When issuing Pearl bonds, issuers must comply with different rules set by either CCDC or the SHCH, depending on their choice of service provider. Pearl bonds most being registered and held by CCDC, and only a few by the SHCH. The primary listing venues include the Macau Financial Exchange, with a few listed on the Singapore Exchange.


On November 10, 2022, the People's Bank of China and the State Administration of Foreign Exchange issued the "Regulations on the Management of Funds for Overseas Institutional Investors Investing in China's Bond Market," which defines the "Chinese bond market" as including only the domestic interbank bond market and exchange bond market. From a literal interpretation, Pearl bonds are not included in the "Chinese bond market." Given the current regulatory framework, the review authority for Pearl bonds is the Foreign Investment Department of the National Development and Reform Commission (NDRC), and the issuance of Pearl bonds requires an external debt approval from this department. In terms of external debt registration, Pearl bonds are similar to offshore bonds. They are mainly issued by following the patterns of offshore USD or EUR bonds, led by foreign underwriters, and listed on offshore markets such as the Macau Financial Exchange or the Singapore Exchange. Therefore, apart from specific regulations, Pearl bonds' issuance, investment, and operation generally adhere to the regulatory rules for offshore bonds, effectively positioning them as domestic offshore bonds.

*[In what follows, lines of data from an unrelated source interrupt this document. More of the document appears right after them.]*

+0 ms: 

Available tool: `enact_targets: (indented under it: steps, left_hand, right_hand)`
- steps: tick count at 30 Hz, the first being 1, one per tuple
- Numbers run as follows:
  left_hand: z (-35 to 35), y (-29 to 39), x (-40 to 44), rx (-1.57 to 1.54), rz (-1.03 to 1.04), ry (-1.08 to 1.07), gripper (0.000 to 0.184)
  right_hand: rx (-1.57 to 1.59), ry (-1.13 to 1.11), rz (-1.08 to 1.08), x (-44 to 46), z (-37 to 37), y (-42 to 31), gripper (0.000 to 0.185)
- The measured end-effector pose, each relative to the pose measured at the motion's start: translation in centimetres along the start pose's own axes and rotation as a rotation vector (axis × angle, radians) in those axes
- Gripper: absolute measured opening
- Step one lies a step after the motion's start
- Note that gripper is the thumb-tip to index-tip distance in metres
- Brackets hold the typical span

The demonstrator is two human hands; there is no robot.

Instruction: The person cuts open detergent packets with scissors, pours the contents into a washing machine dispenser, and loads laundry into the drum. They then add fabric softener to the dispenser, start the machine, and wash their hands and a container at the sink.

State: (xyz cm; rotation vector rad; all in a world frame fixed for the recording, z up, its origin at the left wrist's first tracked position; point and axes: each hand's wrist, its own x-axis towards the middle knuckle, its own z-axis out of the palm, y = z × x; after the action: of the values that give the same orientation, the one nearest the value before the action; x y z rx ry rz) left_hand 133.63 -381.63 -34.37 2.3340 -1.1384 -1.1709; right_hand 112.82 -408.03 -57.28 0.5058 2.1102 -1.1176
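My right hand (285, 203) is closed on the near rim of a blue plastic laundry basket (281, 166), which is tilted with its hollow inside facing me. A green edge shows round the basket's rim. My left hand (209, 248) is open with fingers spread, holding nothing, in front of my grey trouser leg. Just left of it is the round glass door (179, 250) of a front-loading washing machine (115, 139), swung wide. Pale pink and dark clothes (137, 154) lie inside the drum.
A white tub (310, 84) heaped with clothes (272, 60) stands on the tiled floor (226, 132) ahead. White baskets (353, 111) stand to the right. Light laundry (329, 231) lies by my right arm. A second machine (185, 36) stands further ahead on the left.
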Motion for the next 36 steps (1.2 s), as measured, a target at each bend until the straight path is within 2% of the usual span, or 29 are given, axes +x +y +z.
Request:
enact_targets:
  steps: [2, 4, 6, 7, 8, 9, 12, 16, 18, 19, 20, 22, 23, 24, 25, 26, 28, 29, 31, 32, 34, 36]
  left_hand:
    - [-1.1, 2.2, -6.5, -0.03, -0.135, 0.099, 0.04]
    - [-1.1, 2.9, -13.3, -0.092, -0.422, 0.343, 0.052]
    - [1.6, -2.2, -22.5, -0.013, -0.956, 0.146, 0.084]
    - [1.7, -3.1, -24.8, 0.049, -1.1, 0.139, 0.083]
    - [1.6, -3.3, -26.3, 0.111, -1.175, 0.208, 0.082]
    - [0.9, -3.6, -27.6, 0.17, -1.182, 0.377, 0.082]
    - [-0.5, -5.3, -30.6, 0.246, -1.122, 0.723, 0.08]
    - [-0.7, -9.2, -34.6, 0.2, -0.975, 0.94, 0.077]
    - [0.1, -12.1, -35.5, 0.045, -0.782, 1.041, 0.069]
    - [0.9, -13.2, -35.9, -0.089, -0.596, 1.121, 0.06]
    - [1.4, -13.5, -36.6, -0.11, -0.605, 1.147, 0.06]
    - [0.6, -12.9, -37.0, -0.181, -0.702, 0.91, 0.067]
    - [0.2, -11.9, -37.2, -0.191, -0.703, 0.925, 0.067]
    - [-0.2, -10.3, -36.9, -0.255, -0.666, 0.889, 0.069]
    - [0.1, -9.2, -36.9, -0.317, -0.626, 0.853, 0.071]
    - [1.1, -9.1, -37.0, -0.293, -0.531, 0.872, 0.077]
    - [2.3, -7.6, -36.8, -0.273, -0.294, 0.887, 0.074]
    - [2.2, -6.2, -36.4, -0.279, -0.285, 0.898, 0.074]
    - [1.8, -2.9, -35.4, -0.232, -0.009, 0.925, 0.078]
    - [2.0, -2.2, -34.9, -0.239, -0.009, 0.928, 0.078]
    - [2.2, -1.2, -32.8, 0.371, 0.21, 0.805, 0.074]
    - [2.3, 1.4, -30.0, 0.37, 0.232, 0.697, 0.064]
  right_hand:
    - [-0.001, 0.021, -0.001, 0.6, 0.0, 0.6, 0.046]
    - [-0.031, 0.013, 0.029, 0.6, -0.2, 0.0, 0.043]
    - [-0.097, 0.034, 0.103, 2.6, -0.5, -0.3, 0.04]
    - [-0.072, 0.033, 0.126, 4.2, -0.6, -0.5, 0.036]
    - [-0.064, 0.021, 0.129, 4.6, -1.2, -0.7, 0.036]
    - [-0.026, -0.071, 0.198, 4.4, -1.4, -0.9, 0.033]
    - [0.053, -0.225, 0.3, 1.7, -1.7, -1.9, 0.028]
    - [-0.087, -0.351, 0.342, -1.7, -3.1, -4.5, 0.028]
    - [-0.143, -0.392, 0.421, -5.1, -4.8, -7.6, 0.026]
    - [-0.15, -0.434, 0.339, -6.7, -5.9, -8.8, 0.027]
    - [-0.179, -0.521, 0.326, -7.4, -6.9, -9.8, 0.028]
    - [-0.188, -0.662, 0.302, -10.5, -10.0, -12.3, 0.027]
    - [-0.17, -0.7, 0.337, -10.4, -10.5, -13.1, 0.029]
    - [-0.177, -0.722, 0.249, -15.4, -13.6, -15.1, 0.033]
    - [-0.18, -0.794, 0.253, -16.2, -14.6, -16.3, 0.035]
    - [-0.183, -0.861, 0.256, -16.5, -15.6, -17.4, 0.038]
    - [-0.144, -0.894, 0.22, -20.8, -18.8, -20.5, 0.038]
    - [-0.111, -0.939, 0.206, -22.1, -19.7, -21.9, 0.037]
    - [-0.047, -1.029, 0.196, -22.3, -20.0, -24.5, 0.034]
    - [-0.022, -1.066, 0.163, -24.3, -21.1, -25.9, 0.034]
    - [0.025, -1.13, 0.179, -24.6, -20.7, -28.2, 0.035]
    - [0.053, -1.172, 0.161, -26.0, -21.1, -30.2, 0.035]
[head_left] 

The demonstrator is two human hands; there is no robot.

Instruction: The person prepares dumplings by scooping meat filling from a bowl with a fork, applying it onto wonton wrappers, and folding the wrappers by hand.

III. Key Regulatory Aspects in China


A

Audit and registration of NDRC


The NDRC clarified in its "Guide for Enterprise Foreign Debt Registration" that Pearl bonds are treated as offshore bonds for registration purposes.

The NDRC promulgated on 5 January 2023 and formally implemented on 10 February 2023 the Administrative Measures for the “Examination and Registration of Medium and Long-term Foreign Debt of Enterprises”(Order No.56 of the NDRC, hereinafter referred to as "Document No.56"), and the Notice of the NDRC on Promoting the Administrative Reform of the Registration System for Foreign Debt Issuance by Enterprises was accordingly abolished. According to Circular No.56, debt instruments borrowed from overseas, denominated in local currency or foreign currency, where the principal and interest are repaid as agreed, all need to be audited and registered.


The Document No. 56 sets forth higher and more detailed requirements on the scope of management of foreign debt registration, qualification requirements for entities, positive and negative lists of financing purposes, post-event supervision, legal responsibilities of enterprises and intermediaries, etc. At the same time, the examination and approval procedure has been changed from completing the application and issuing the registration certificate of foreign debt issuance by enterprises within 7 working days after acceptance to examining and registering and issuing the registration certificate within 3 months after acceptance.


B

Issuer and Investor Admission


1.Issuer Admission 


The CCDC's FTZ Bond Business Guidelines do not specify the qualifications for issuers, while the SHCH's Guidelines for Cross-border Bond Business Guide states that "domestic and foreign issuers registered with the relevant authorities or self-regulatory organizations may issue cross-border RMB-denominated bonds in the FTZ to qualified institutional investors within the zone and abroad."


FTZ bond issuers are not limited to companies registered within the Shanghai FTZ. Based on issued cases, FTZ bond issuers are not restricted by their place of registration and include both domestic and foreign companies. Enterprises with external debt approval from the NDRC can issue bonds within the FTZ. In practice, given the tax, regulatory and use of funds issues, Pearl bonds are often issued directly by domestic companies rather than through offshore SPVs to facilitate the use of the funds raised within China.


2.Investor Admission 


The CCDC and the SHCH maintain highly consistent investor admission systems, allowing the following investors to participate in Pearl bonds:



Domestic institutions include various development financial institutions, policy banks, deposit-taking financial institutions, other banking financial institutions, securities institutions, insurance institutions, non-financial institutions and non-corporate products. Foreign institutions include QFIIs, RQFIIs, three types of foreign institutions and other qualified foreign financial institutions and their products.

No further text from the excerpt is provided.